会社法の内部統制と善管注意義務

またまた会社法&内部統制の件で恐縮ではあるが、会社法の内部統制と善管注意義務の関係について、興味深い書き込みを見つけたので。

(引用者注:昭和57年の神崎克郎教授の論文において)取締役の監視義務を、個々具体的な事案のなかで議論する「場当たり的な」事実認定(およびその法的評価)では、取締役にとって、どこまでの監視をすれば免責されるのか、非常に曖昧であって、萎縮的効果も発生してしまうため(その結果、取締役の職務執行の効率性まで失われてしまう)、取締役の「やるべき範囲」を自ら構築して、その代わり業務の適正を確保する体制の構築整備に努力していれば、監視義務違反には問わない、といった理論を提唱されていました。
(「ビジネス法務の部屋」
http://yamaguchi-law-office.way-nifty.com/weblog/cat5856883/index.html

内部統制における「合理的保証」や限界についての考え方が明確に主張されており、今日的にも、私的にも、深く納得できる内容である。
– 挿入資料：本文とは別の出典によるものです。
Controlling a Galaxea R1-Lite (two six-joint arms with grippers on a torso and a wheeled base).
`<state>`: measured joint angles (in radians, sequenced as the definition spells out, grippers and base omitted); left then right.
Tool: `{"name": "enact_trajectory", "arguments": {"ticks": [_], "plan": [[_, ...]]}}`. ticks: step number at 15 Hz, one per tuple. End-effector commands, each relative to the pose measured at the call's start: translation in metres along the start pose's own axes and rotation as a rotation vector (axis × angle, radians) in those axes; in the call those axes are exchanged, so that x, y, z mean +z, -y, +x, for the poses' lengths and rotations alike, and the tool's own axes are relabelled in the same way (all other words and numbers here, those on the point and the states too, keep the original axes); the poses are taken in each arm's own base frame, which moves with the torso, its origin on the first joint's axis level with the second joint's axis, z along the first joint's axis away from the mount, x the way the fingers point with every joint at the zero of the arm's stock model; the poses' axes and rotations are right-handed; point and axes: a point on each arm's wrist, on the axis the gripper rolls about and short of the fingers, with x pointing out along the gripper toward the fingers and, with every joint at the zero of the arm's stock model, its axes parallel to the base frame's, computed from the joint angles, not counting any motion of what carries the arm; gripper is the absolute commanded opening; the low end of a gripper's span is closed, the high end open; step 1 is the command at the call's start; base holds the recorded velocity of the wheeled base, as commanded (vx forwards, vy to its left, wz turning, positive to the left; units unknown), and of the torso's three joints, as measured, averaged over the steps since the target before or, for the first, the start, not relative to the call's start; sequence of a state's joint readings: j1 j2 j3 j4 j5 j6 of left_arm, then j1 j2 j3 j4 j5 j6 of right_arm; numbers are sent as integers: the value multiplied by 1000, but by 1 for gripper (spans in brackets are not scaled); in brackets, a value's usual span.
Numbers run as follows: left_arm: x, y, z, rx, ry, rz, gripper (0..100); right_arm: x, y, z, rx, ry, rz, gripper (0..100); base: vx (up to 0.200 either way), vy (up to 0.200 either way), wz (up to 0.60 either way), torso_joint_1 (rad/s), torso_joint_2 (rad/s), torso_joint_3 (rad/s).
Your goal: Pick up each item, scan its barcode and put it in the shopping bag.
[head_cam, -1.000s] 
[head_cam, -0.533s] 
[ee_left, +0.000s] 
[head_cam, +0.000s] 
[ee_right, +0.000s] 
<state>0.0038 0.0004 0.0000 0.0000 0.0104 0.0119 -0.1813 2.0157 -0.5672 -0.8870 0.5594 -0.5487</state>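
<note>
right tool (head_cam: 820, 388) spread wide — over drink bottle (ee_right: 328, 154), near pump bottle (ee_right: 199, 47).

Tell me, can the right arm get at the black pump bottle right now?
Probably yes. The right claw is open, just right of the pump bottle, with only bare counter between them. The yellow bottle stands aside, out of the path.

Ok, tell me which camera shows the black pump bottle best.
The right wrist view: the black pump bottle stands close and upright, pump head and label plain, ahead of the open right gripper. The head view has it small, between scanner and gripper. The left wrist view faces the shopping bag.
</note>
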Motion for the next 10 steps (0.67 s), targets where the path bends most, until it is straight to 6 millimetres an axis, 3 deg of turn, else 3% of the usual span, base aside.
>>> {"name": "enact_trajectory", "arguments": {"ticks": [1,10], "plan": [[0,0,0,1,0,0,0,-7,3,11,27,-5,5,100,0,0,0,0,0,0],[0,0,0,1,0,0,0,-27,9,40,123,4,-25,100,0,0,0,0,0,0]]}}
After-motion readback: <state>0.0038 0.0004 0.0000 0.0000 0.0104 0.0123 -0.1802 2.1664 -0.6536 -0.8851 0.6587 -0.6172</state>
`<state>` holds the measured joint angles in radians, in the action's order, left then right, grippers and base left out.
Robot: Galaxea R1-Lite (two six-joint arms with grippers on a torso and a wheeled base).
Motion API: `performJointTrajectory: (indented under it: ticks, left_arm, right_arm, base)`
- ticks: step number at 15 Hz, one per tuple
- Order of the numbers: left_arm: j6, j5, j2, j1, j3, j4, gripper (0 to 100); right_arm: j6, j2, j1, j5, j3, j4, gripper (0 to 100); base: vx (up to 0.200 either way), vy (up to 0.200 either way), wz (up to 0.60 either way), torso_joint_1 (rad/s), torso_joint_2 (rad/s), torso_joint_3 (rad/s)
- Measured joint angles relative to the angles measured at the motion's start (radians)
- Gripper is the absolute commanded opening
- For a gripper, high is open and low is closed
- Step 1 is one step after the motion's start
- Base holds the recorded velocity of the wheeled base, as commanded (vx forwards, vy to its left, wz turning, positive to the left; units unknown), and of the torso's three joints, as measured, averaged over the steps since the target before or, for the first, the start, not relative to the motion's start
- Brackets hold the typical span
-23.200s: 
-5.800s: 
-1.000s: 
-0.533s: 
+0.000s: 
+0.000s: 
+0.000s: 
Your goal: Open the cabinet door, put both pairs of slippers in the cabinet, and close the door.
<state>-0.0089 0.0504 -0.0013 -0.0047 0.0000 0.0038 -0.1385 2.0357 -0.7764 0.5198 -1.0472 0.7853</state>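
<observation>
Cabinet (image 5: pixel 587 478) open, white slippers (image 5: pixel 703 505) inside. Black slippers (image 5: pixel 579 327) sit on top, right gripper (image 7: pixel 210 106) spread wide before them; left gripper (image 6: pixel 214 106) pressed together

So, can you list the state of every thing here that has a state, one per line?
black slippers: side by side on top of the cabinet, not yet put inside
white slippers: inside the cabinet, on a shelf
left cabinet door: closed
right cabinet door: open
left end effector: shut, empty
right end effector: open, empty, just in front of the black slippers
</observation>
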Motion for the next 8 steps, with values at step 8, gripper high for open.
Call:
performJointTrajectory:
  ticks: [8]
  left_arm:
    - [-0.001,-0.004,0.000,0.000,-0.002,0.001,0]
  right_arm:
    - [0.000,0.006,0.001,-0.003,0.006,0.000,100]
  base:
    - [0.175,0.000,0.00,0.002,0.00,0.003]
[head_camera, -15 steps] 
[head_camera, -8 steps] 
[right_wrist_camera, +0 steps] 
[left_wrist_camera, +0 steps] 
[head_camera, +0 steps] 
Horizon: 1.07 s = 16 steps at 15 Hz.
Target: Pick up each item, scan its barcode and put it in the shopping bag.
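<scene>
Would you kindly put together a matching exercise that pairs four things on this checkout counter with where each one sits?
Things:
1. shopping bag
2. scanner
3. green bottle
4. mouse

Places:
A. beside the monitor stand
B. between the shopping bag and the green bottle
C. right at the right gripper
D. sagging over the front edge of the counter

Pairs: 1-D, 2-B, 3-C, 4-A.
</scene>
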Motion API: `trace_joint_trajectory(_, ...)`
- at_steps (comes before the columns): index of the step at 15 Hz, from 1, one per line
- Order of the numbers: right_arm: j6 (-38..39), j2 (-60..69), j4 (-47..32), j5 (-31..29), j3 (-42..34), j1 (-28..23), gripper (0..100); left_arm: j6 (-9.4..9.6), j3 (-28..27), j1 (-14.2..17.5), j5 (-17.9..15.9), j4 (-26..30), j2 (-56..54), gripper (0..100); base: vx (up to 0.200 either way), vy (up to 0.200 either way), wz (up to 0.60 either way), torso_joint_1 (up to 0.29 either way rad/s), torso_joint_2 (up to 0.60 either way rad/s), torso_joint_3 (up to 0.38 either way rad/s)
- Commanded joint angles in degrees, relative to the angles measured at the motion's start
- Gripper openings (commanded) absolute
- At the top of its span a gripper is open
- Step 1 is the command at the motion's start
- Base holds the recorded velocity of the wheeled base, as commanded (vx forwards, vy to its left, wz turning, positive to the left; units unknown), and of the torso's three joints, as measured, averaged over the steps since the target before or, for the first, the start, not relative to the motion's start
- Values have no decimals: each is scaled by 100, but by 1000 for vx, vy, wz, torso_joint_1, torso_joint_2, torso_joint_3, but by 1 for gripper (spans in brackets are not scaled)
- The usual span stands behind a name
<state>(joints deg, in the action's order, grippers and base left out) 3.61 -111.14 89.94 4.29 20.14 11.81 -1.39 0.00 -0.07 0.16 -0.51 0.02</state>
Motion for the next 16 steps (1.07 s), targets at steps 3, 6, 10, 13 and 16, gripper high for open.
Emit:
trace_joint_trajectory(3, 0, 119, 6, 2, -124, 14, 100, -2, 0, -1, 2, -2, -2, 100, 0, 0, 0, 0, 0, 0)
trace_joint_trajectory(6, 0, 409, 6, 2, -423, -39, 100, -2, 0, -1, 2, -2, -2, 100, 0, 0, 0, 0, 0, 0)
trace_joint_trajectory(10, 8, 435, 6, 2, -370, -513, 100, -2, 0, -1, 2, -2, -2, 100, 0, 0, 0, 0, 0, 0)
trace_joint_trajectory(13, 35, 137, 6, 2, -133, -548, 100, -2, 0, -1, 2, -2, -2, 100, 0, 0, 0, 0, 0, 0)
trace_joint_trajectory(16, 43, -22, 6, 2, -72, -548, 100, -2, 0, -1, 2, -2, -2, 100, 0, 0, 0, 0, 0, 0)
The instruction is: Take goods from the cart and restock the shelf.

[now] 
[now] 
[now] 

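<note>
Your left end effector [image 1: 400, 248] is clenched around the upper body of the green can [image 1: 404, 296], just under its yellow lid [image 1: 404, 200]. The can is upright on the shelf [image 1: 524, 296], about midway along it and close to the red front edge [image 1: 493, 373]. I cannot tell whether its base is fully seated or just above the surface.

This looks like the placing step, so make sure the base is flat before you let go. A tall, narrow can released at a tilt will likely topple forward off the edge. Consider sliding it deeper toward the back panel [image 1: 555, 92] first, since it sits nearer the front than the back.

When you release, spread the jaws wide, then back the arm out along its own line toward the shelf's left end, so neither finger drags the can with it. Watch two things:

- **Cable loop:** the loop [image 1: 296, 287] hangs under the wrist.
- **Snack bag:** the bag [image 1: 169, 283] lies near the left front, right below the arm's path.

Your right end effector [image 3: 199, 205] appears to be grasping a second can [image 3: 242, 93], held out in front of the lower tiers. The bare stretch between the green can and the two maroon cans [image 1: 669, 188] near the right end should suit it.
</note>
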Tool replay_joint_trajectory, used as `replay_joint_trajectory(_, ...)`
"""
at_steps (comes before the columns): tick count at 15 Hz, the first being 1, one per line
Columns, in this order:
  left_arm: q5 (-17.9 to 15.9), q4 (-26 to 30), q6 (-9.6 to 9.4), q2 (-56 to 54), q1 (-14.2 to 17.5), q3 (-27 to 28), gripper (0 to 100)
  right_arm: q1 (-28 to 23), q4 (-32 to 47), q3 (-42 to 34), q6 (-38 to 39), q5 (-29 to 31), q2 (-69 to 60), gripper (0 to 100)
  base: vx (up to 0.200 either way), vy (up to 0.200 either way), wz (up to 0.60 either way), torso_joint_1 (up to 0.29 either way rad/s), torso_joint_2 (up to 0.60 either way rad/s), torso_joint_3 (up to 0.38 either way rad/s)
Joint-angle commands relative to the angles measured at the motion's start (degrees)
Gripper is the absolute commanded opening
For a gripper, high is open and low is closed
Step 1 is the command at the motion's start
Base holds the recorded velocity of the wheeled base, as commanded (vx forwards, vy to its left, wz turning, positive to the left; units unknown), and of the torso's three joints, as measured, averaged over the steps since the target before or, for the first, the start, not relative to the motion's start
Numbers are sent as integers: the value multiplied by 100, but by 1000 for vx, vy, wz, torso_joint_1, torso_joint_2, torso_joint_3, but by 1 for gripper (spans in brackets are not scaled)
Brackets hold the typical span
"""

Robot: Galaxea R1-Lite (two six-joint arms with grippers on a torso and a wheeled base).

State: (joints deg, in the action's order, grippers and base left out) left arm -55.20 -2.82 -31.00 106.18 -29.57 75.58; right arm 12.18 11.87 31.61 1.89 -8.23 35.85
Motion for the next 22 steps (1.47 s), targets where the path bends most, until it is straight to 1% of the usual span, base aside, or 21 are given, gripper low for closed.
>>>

ところが、その次の段落で、

いままさに新会社法のもとで、内部統制システムが重要な柱として議論されるに至り、この神崎教授の論文で用いられている「内部統制システム」の定義も、ほぼ同じままに会社法の条文、会社法施行規則の条文に採り入れられておりまして、24年も前に神崎先生が遠くに見つめておられた「法律学における内部統制システムの構築」が、ついにこの5月、姿を現したことになります。
(同上)

ここの記述には全く同意できない。なぜなら、会社法における内部統制は、取締役の「やるべき範囲」を示さず、「業務の適正を確保する体制の構築整備に努力していれば、監視義務違反には問わない」なーんてことも一切言っていないから。なので、案の定、「萎縮的効果」が発生しつつあるのではないだろうか。

これとの関係で、もうひとつ紹介。

大企業の場合には、会社法にいう大会社・委員会設置会社でなくても、適正な内部統制システム構築を果たさなければ、経営陣は善管注意義務などに違反するという意味で「違法」となりうる。
(「IT弁護士の眼」(NikkeiBP ITpro)
http://itpro.nikkeibp.co.jp/article/Watcher/20060506/236981/

大会社が会社法に基づく決議をしなかった場合は、明確に違法となるが、決議していても、さらに言えば大会社でなくても、そもそも取締役には善管注意義務の一環としての内部統制システム構築義務があるのであって、その内容が適正でなければ「違法」になりうる、と「IT弁護士」氏によるこの記事は述べているのである。だから、会社法は取締役の「やるべき範囲」を明示したものでも、一定の条件のもとで免責するものでもないことは、明らかである。ここまではよい。しかし、それに続く

 とはいっても、善管注意義務に基づいて大綱を決定せよ、といわれても何をどうすべきか、分からない部分が多い。会社法、そして会社法施行規則は、決定すべき事項を明示しているので、その限度で明確性が保証されているという意味がある。「安全な速度で通行せよ」であったものが「40km以下で通行せよ」になっている、ということになる。
(同上)

の部分は、やはり同意しかねる。繰り返しになるが、会社法は、「決定すべき事項を明示している」といっても「やるべき範囲」を示していないのだから、「40km以下で通行せよ」のような明確な基準たりえない。なお「安全な速度で通行せよ」の範囲に留まるといわざるを得ないのである。以上。